> _Description of the task_
Check every line of the entries for "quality", and copy the lines that hold it.

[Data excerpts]
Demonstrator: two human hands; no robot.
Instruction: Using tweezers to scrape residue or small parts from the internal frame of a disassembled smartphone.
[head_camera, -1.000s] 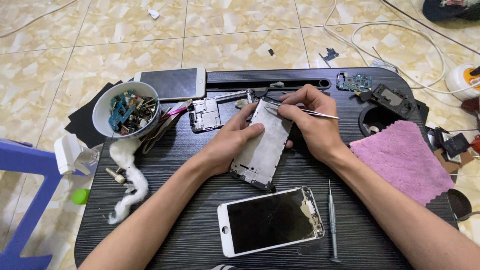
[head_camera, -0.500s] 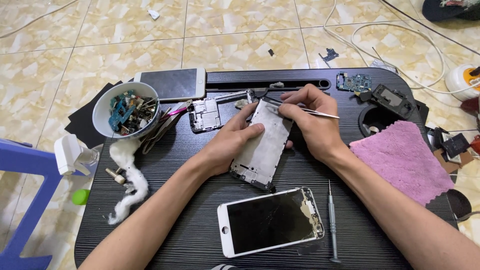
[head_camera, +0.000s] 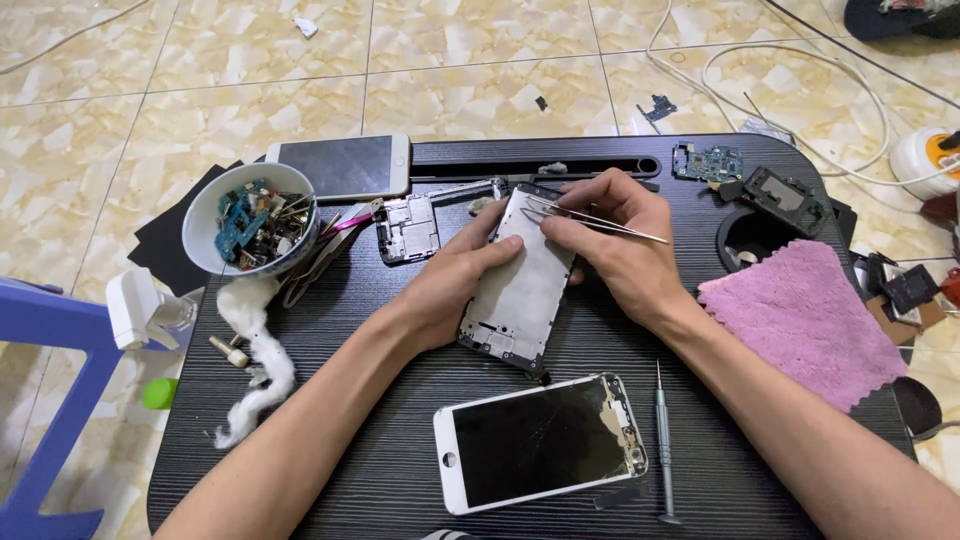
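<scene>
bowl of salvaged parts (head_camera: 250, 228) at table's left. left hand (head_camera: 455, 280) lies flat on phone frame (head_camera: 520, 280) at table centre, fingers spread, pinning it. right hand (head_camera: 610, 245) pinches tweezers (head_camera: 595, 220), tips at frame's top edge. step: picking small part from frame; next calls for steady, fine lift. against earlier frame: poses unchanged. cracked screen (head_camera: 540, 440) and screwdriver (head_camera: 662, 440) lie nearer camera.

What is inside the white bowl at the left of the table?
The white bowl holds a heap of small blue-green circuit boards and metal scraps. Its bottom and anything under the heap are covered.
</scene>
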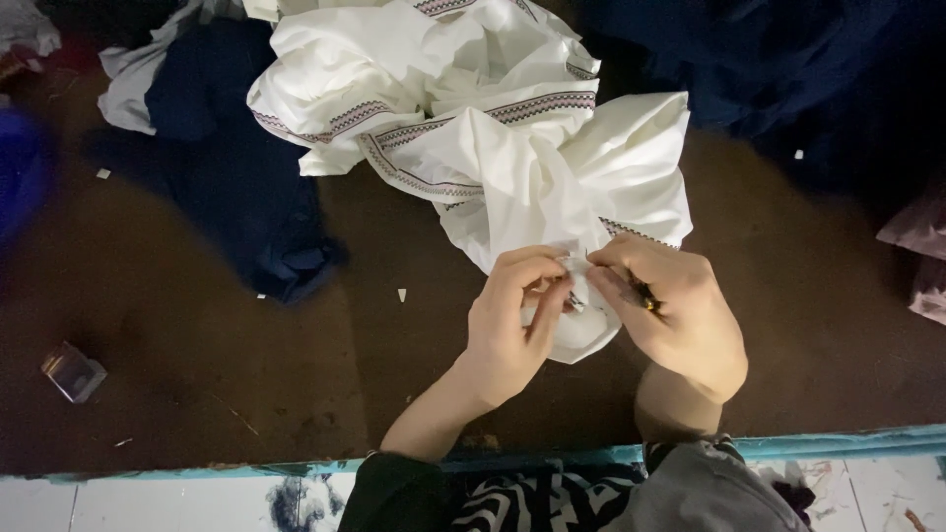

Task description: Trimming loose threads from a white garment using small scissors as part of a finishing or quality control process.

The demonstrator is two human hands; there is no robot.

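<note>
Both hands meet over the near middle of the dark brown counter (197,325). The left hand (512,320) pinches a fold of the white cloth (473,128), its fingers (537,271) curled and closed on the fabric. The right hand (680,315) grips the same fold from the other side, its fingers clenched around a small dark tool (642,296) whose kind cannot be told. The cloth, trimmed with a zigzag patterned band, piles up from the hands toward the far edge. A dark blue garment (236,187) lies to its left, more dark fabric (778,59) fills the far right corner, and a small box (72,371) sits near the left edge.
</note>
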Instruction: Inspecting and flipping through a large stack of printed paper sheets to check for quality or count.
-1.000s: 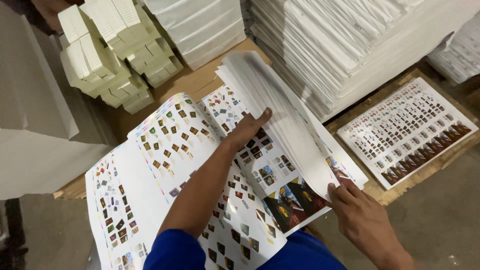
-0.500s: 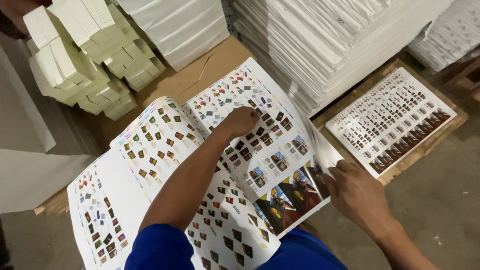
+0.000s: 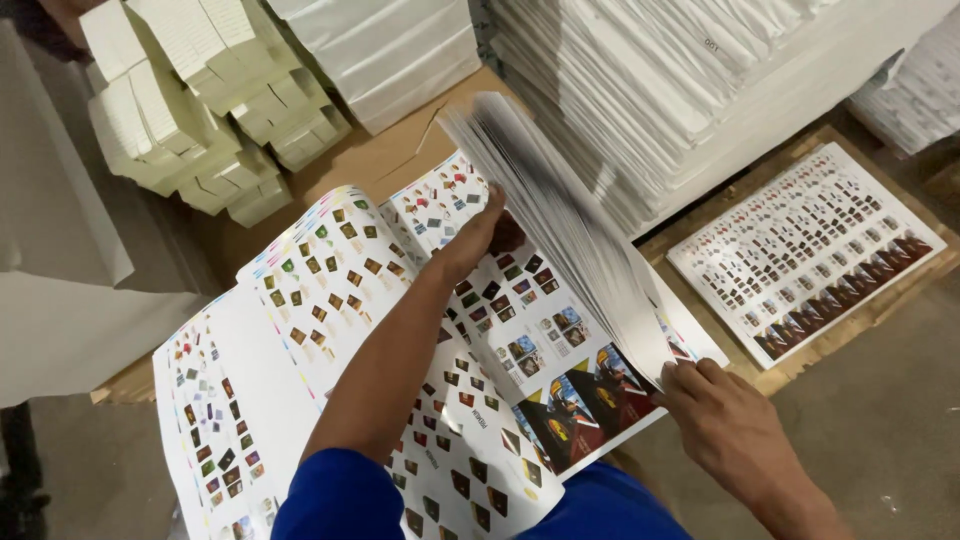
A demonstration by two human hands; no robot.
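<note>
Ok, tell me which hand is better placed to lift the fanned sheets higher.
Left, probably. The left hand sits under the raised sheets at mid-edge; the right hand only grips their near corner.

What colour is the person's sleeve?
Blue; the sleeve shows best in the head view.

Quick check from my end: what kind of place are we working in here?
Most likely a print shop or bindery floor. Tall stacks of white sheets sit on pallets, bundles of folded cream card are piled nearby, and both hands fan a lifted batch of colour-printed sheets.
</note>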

> _Response_
Task description: Trimming loose threads from a white garment using small scissors as part of a finishing or quality control process.
Instruction: Inspecting and flipping through a large stack of printed paper sheets to check for quality or count.

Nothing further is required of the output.